__WORK REQUEST__
Transcribe all the entries word for word, but omit the images.
═════ DATA IN THIS EXERCISE
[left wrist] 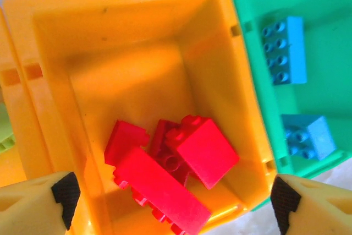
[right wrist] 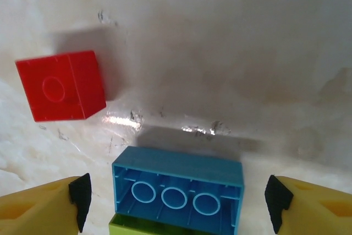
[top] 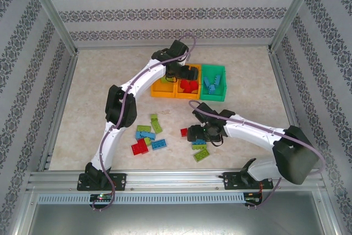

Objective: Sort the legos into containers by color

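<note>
The 3 bins (top: 175, 96) stand joined in a row at the upper centre of the top view. The middle orange bin (left wrist: 137, 31) holds a heap of red bricks (left wrist: 203, 149) at the lower end of its floor in my left wrist view. The green bin (left wrist: 330, 4) on its right holds 2 blue bricks (left wrist: 283, 50), lying apart from each other. The left orange bin (top: 158, 91) is partly under my arm, and I cannot tell what is in it. My left gripper (left wrist: 176, 202) hangs over the middle orange bin with its fingers (left wrist: 66, 196) wide apart, holding and touching nothing. My right gripper (right wrist: 179, 201) is low over the table (right wrist: 247, 53), right of centre in the top view, jaws also wide apart. A blue brick (right wrist: 179, 174) lies between them, hollow side up, with a gap at each pad, so I grip nothing. It rests on a lime brick (right wrist: 143, 228). A red brick (right wrist: 60, 85) lies apart at the upper left. Other loose bricks (top: 146, 136), red, blue and lime, are scattered at the lower centre of the top view.
</note>
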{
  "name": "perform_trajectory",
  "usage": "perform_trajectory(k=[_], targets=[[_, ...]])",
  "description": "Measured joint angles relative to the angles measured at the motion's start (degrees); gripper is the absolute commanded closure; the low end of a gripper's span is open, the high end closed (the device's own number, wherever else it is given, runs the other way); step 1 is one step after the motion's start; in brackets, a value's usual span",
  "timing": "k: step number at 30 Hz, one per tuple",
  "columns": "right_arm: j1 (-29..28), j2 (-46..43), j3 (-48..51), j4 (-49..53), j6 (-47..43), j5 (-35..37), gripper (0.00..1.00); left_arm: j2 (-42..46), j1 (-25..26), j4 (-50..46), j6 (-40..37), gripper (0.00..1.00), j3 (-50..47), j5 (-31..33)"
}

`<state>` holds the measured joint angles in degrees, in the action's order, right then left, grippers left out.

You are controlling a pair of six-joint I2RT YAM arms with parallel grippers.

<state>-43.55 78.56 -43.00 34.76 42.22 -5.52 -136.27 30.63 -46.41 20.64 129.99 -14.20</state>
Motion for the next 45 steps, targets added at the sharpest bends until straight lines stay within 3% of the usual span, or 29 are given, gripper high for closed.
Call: perform_trajectory(k=[9, 16, 23, 27, 33, 37, 45], targets=[[-2.84, 5.88, -2.45, 1.22, 1.42, 1.42, 0.18, 5.9, 0.0, 3.23, 0.66, 0.0, -6.34, -0.15], [-2.84, 8.68, -3.85, 2.16, 1.92, 2.82, 0.5, 9.42, 0.0, 4.98, 0.7, 0.01, -10.19, 0.37], [-1.97, 7.15, -4.48, 3.63, 1.77, 5.01, 0.52, 12.31, 0.0, 6.38, 0.72, 0.0, -15.37, 1.86], [3.85, 2.32, -5.97, 4.07, -0.09, 5.62, 0.5, 14.56, 0.0, 6.71, 0.68, 0.0, -19.3, 3.1], [17.53, 0.28, -13.42, 3.23, -6.71, 5.66, 0.49, 19.26, 0.0, 7.37, 0.83, 0.0, -25.86, 4.39], [23.82, 6.36, -21.99, 3.23, -12.24, 5.66, 0.48, 22.25, 0.0, 8.61, 1.53, 0.0, -30.62, 3.89], [31.1, 23.34, -39.32, 2.36, -17.62, 3.65, 0.45, 25.88, 1.2, 9.94, 2.12, 0.0, -41.53, 1.05]])
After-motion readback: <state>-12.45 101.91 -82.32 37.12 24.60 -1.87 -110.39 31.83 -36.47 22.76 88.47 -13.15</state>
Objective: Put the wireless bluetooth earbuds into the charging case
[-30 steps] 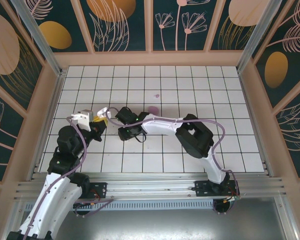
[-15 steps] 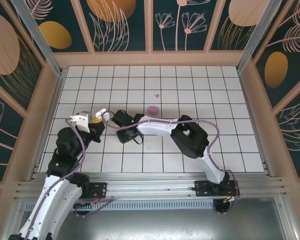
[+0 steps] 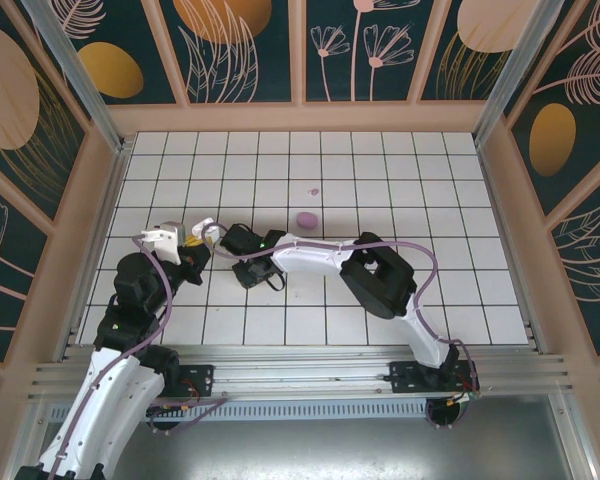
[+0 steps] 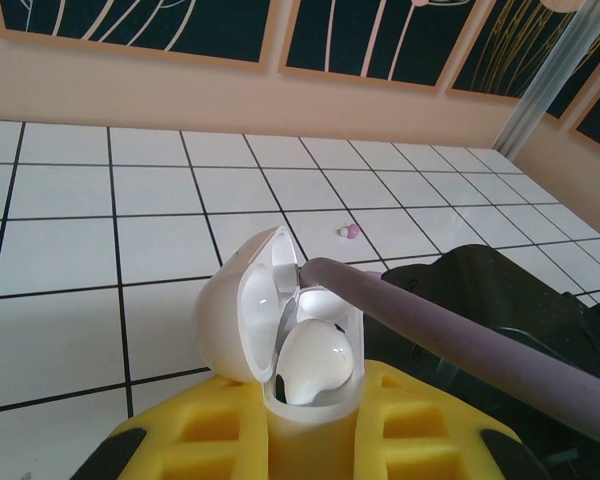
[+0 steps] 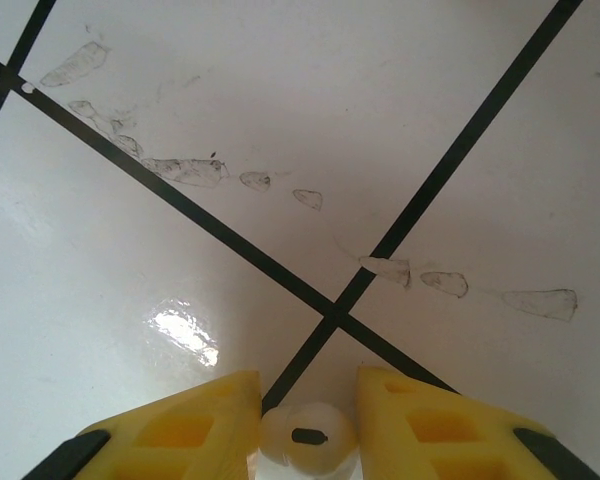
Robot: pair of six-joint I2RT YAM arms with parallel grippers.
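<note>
Right, clamped hard with the left gripper (image 4: 305, 425) on a white pebble-shaped plastic charging case (image 4: 235, 320), pinched upright between the yellow pads (image 4: 180, 440), lid flung open to the left. Just above those pads, seated in the well, a glossy white rounded plastic earbud (image 4: 315, 362). Behind it, a second white rounded shape (image 4: 323, 300), too hard to make out. Note a lilac cable (image 4: 460, 335) slanting across in front of that hand, over the far edge of the open case. Farther out beyond the pads, spot a tiny lilac-purple earbud (image 4: 348, 231) lying alone on the white tiled floor (image 4: 70, 250). Over to the right gripper (image 5: 308, 400) now: closed on a small white rounded earbud (image 5: 308, 437), nipped between the two yellow fingers (image 5: 190, 420), poised over a black grout crossing (image 5: 335, 315); cannot tell whether touching the tile. From above, both grippers close together, with a rounded lilac case (image 3: 306, 220) sitting out beyond the right one.
</note>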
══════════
__SOLUTION BELOW__
[left wrist] 
[right wrist] 
[top] 

Objective: Sort the legos into containers by color

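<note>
The 3 bins (top: 175, 96) stand joined in a row at the upper centre of the top view. The middle orange bin (left wrist: 137, 31) holds a heap of red bricks (left wrist: 203, 149) at the lower end of its floor in my left wrist view. The green bin (left wrist: 330, 4) on its right holds 2 blue bricks (left wrist: 283, 50), lying apart from each other. The left orange bin (top: 158, 91) is partly under my arm, and I cannot tell what is in it. My left gripper (left wrist: 176, 202) hangs over the middle orange bin with its fingers (left wrist: 66, 196) wide apart, holding and touching nothing. My right gripper (right wrist: 179, 201) is low over the table (right wrist: 247, 53), right of centre in the top view, jaws also wide apart. A blue brick (right wrist: 179, 174) lies between them, hollow side up, with a gap at each pad, so I grip nothing. It rests on a lime brick (right wrist: 143, 228). A red brick (right wrist: 60, 85) lies apart at the upper left. Other loose bricks (top: 146, 136), red, blue and lime, are scattered at the lower centre of the top view.
</note>
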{
  "name": "perform_trajectory",
  "usage": "perform_trajectory(k=[_], targets=[[_, ...]])",
  "description": "Measured joint angles relative to the angles measured at the motion's start (degrees); gripper is the absolute commanded closure; the low end of a gripper's span is open, the high end closed (the device's own number, wherever else it is given, runs the other way); step 1 is one step after the motion's start; in brackets, a value's usual span",
  "timing": "k: step number at 30 Hz, one per tuple",
  "columns": "right_arm: j1 (-29..28), j2 (-46..43), j3 (-48..51), j4 (-49..53), j6 (-47..43), j5 (-35..37), gripper (0.00..1.00); left_arm: j2 (-42..46), j1 (-25..26), j4 (-50..46), j6 (-40..37), gripper (0.00..1.00), j3 (-50..47), j5 (-31..33)"
}

`<state>` holds the measured joint angles in degrees, in the action's order, right then left, grippers left out.

You are controlling a pair of six-joint I2RT YAM arms with parallel grippers.

<state>-43.55 78.56 -43.00 34.76 42.22 -5.52 -136.27 30.63 -46.41 20.64 129.99 -14.20</state>
Motion for the next 45 steps, targets added at the sharpest bends until straight lines stay within 3% of the usual span, or 29 are given, gripper high for closed.
Call: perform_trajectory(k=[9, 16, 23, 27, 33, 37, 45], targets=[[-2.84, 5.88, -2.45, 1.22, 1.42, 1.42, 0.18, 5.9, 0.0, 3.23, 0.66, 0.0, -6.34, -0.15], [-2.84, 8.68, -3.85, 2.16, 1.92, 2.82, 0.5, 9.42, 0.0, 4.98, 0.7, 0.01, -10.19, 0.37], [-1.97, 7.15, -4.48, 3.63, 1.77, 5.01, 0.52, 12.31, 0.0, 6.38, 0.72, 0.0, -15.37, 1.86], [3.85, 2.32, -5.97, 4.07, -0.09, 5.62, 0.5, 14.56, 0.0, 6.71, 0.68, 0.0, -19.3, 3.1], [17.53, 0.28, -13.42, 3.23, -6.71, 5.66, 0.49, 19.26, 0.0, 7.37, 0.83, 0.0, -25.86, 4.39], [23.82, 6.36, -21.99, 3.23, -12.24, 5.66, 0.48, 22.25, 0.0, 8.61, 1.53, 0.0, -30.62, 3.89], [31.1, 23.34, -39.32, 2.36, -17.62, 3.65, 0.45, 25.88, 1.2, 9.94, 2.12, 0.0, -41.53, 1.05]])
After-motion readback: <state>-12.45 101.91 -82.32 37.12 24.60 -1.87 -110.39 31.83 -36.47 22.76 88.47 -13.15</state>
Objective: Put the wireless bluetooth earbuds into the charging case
[-30 steps] 
[-15 steps] 
[+0 steps] 
[+0 steps] 
[+0 steps] 
Robot: pair of six-joint I2RT YAM arms with parallel grippers.
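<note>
Right, clamped hard with the left gripper (image 4: 305, 425) on a white pebble-shaped plastic charging case (image 4: 235, 320), pinched upright between the yellow pads (image 4: 180, 440), lid flung open to the left. Just above those pads, seated in the well, a glossy white rounded plastic earbud (image 4: 315, 362). Behind it, a second white rounded shape (image 4: 323, 300), too hard to make out. Note a lilac cable (image 4: 460, 335) slanting across in front of that hand, over the far edge of the open case. Farther out beyond the pads, spot a tiny lilac-purple earbud (image 4: 348, 231) lying alone on the white tiled floor (image 4: 70, 250). Over to the right gripper (image 5: 308, 400) now: closed on a small white rounded earbud (image 5: 308, 437), nipped between the two yellow fingers (image 5: 190, 420), poised over a black grout crossing (image 5: 335, 315); cannot tell whether touching the tile. From above, both grippers close together, with a rounded lilac case (image 3: 306, 220) sitting out beyond the right one.
</note>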

There is nothing further in this answer.